On the flipside, the belief that someone with a formal education is somehow beneath you or brainwashed for it.
People who litter. Throw their rubbish out the window of the car. Or who throw rubbish in public, like into drains or sidewalks.
It’s in the mentality, and I say the lack of education is the reason for it.
It’s sad to see the people of my country do this, and to see it with your own eyes.
Not being able to entertain ideas. “What would the world be like with 100% renewable energy?” “Would basic healthcare for every person help our country?”
I tried to explain the 4 day work week to someone that gets paid by the hour. You make the same money but work 4 days a week instead of 5. Insisted he got paid less. Had to explain like a Bingo card with a Free Space, 1 day he is paid even if he stays home.
I don’t know if that’s necessarily wrong of them. There isn’t any precedent for hourly workers to be paid when they’re not working. The “four day workweek” as described simply means that any time over 32 hours a week is overtime. Hourly workers in general don’t really have a “workweek” anyway because they will often have multiple jobs or will work whatever shift they can pick up that works with their schedule.
They understood how the 4-day workweek works based on how the 5-day workweek works. I think maybe you need to listen more to them and try to understand your own proposition better.
When companies voluntarily implement 4-day workweeks, they are literally either cutting 8 hours or doing 10-hour shifts. They do not pay for hours not worked.
I like the idea of the 4 day workweek and would absolutely advocate for it, but I’m not sure how I personally would be affected by it. I do rotating 12 hour shift work to operate a power plant. I flip between 36 and 48 scheduled hours, 5 to 5 flipping between days and nights with a few days off between to flip my sleep schedule.
Would my OT start after 32 hours instead of 40? Would my company hire more people to schedule me between 24 and 36 hour weeks as a result? Because I’m not sure they’d be down with paying 4 hours OT on the cheapest weeks of my labor, and 16 hours OT every other week. So they probably have me work less, but does this result in a one time 25% raise and then fall off over time as no further raises come?
Idk, I would be fine either way because of how I budget, but I think these are valid questions that most hourly workers should be concerned about. I don’t think it’s such a simple concept, and companies will almost certainly find loopholes to exploit to fuck us like they did for the ACA.

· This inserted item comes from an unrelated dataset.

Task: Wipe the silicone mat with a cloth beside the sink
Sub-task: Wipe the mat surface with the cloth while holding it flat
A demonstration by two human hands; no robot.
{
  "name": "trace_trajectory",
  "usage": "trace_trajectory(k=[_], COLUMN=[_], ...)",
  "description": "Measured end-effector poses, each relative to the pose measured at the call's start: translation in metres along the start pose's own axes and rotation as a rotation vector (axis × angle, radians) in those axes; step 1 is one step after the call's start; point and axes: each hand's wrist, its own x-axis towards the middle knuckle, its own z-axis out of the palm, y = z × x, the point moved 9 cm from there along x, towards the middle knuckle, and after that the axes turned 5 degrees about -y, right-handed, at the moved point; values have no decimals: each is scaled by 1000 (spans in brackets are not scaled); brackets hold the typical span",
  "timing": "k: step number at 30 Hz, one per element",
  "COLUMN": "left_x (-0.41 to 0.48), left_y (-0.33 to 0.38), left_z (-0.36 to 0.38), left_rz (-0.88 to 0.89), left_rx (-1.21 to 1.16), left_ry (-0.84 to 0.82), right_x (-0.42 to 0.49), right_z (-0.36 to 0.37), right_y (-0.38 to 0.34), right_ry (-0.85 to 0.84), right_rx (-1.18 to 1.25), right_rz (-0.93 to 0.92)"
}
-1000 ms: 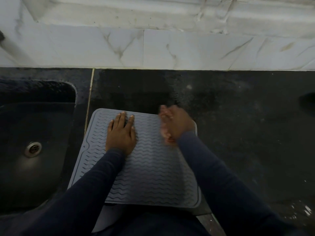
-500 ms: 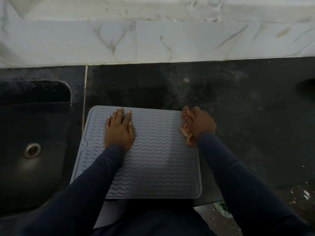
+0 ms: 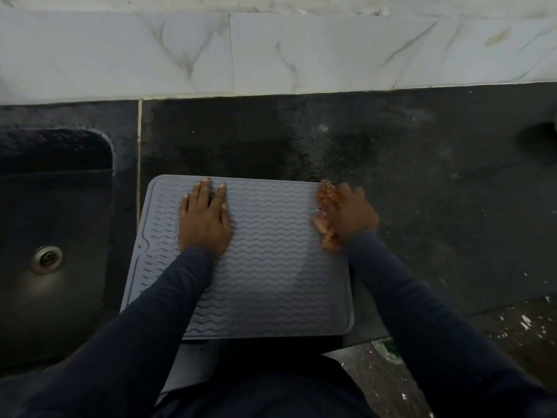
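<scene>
A grey silicone mat [image 3: 271, 267] with wavy ridges lies on the dark counter just right of the sink [image 3: 45, 236]. My left hand [image 3: 205, 218] presses flat on the mat's upper left part, fingers spread toward the wall. My right hand [image 3: 352, 215] is at the mat's upper right edge, closed on a bunched orange-patterned cloth [image 3: 325, 218] that touches the mat's right border. The cloth and right hand are blurred.
The black stone counter [image 3: 437, 191] stretches to the right, with wet patches behind the mat. A white marble-tiled wall [image 3: 271, 49] runs along the back. The sink's drain [image 3: 47, 259] shows at the left. Speckled floor [image 3: 512, 327] lies lower right.
My right hand carried the cloth from the mat's upper middle to its right edge, where it stays. The left hand kept its place on the mat. The camera tilted down slightly.
</scene>
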Motion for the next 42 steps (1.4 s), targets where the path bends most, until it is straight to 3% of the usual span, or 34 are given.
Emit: trace_trajectory(k=[3, 6, 8, 11, 14, 18, 20, 22, 27, 29, 33, 35, 39, 42], left_x=[1, 0, 0, 0, 1, 0, 2, 1, 2, 2, 1, 0, 0, 3], left_y=[0, 0, -2, -6, -6, -7, -5, -2, -3, -4, -4, -2, 4, 61], left_z=[1, -2, -7, -10, -6, -4, -3, -1, 1, 1, 0, 0, -7, -10], left_rz=[1, 17, 18, 9, 30, 24, 21, 22, 15, 15, 21, 19, 8, 182], left_rx=[-7, -41, -126, -190, -150, -132, -96, -53, -21, -24, -35, -27, -6, -43], left_ry=[-4, 0, 13, 18, 32, 41, 35, 16, -9, -12, -20, -31, 1, 21], right_x=[3, -19, -42, -51, -33, 2, 5, -10, -92, -86, -40, -23, -3, 10], right_z=[-12, 3, 33, 64, 48, -5, -22, -21, 48, 48, 9, -3, -20, -29], right_y=[-3, -81, -143, -181, -138, -21, -1, -19, -116, -87, 20, 45, 51, 38], right_ry=[37, 43, -63, -145, -81, 25, 59, 46, -213, -184, -24, -26, -43, -93], right_rx=[0, 133, 136, 45, 35, -44, -66, 21, 44, 56, -45, -80, -22, -130], right_rz=[32, -155, -307, -338, -326, 1, 89, 47, -383, -345, -20, 28, -91, -210])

Because he’s an hourly worker he’s in the hourly mindset. You’d have to say your hourly rate would go up but only if you worked 32 hr/wk.
I think it’s good to note that while some of this is a failure to develop critical thinking, failure to entertain hypotheticals is OFTEN a trait for people with differing cognition. So don’t assume they’re poorly educated just from this, take it as a sign that the person thinks differently.
I’ve met and am friends with people who struggle with hypotheticals and education isn’t the problem, just how their brain works.
Also, some hypotheticals don’t consider the inherent problem of a situation or ignores context, and therefor aren’t worth entertaining. Not all, just some. When that happens it’s best to explain why the hypothetical doesn’t work, which I suppose is entertaining it.
“Let’s go Brandon!” Bumper stickers.
Being poor or lower middle class and voting for right wing/conservatives. You essentially give away your hard earned money and give it to ultra rich and worsen the quality of your life… usually because the right wing scares people to be afraid of other people and new phenomena.
“People who don’t support my party are stupid”
Is a pretty big “poorly educated” sign.
Not trusting in science.
Edit: Since there are many comments, I would like to clarify my statement. I meant that you should rather trust scientists, that the earth is round / that there is a human-made climate change, etc. and not listen to some random internet guy, that claims these things are false although he has made no scientific tests or he has no scientific background. I know that there are paradigm shifts in science and sometimes old ideas are proven to be wrong. But those shifts happen through other scientific experiments/thoughts. As long as > 99 % of all scientists think that something is true, you should rather trust them then any conspiracy theorist…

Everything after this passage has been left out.